# Problem statement
Reproduce the section of the listing that begins at the line containing "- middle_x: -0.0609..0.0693" and finishes at the line containing "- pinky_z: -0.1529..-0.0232". Include both end lines and nothing beyond them.

# Supplied material
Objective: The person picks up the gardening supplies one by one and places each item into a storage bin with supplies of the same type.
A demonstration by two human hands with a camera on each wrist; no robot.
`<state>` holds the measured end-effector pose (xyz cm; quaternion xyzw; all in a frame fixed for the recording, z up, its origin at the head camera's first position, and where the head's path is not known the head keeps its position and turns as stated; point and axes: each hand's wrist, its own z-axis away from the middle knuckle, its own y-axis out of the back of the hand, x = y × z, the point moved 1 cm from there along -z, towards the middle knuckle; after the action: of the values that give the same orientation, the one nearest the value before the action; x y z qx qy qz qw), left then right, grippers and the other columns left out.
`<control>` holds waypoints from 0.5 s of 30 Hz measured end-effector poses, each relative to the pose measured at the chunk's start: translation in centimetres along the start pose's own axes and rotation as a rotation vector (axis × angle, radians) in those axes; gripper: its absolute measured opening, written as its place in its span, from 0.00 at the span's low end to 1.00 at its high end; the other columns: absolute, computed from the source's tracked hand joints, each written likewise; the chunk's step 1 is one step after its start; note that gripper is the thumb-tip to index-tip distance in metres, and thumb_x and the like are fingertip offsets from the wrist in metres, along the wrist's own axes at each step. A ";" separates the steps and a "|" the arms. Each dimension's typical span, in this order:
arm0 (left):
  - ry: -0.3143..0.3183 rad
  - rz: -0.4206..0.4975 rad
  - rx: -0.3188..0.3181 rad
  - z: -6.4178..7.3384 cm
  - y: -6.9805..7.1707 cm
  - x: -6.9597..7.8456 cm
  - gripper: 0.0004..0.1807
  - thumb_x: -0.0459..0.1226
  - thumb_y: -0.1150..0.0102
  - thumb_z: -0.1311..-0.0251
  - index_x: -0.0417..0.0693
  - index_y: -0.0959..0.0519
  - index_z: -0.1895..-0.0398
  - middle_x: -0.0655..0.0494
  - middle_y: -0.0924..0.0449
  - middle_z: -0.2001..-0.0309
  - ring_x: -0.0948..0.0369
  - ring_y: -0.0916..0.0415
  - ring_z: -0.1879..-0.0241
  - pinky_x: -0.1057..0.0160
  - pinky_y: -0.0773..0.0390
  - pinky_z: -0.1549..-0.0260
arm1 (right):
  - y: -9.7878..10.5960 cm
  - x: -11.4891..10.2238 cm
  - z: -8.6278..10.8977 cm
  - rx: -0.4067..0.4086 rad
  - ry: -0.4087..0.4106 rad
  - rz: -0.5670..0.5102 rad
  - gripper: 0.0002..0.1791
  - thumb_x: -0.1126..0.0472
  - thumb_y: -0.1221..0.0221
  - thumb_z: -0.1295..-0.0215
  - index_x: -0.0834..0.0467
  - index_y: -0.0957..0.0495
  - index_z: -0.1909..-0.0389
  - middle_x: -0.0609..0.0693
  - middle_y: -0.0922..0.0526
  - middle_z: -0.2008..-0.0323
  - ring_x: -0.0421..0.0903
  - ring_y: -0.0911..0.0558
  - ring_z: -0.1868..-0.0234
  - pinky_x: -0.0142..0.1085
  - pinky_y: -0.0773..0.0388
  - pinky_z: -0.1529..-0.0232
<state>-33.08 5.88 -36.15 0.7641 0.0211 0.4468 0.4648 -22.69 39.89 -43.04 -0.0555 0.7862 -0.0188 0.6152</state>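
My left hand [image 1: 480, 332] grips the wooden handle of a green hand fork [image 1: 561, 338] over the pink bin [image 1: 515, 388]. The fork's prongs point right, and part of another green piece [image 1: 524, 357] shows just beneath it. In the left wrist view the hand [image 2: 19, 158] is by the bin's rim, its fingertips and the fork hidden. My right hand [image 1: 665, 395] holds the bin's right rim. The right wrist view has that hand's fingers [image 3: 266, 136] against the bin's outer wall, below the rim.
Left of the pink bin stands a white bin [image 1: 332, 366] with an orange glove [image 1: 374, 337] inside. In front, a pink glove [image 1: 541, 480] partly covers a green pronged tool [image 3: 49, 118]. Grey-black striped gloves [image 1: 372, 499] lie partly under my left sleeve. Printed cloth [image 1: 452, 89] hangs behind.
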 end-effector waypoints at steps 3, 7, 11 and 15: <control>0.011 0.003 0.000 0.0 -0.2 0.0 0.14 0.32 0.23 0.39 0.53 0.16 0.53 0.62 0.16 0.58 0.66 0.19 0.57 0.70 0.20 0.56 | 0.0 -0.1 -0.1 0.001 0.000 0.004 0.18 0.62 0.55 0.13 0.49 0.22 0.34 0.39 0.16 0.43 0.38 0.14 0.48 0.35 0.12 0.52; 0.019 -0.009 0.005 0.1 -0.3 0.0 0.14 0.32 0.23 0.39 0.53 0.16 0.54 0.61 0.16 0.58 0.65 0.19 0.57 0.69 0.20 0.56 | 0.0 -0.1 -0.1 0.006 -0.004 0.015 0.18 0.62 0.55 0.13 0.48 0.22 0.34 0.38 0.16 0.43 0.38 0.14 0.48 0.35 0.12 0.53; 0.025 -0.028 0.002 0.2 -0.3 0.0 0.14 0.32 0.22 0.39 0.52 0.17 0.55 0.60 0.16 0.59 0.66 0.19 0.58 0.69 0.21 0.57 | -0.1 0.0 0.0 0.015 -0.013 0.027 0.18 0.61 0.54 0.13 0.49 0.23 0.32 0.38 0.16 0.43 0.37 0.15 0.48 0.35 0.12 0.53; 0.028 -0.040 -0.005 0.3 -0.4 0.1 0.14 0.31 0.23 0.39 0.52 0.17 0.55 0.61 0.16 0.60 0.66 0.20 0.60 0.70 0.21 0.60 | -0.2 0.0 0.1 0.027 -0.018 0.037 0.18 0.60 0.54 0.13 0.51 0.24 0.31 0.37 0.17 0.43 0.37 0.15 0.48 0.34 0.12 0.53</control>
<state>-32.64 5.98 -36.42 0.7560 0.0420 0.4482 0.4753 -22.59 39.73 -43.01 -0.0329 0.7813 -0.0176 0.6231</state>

# Response box
  - middle_x: -0.0609..0.0693
  - middle_y: -0.0922..0.0526
  - middle_z: -0.2008..-0.0323
  - ring_x: -0.0421..0.0903
  - ring_y: -0.0911..0.0558
  - ring_z: -0.1868..-0.0234
  - pinky_x: -0.0142..0.1085
  - pinky_y: -0.0773..0.0388
  - pinky_z: -0.1529..-0.0232

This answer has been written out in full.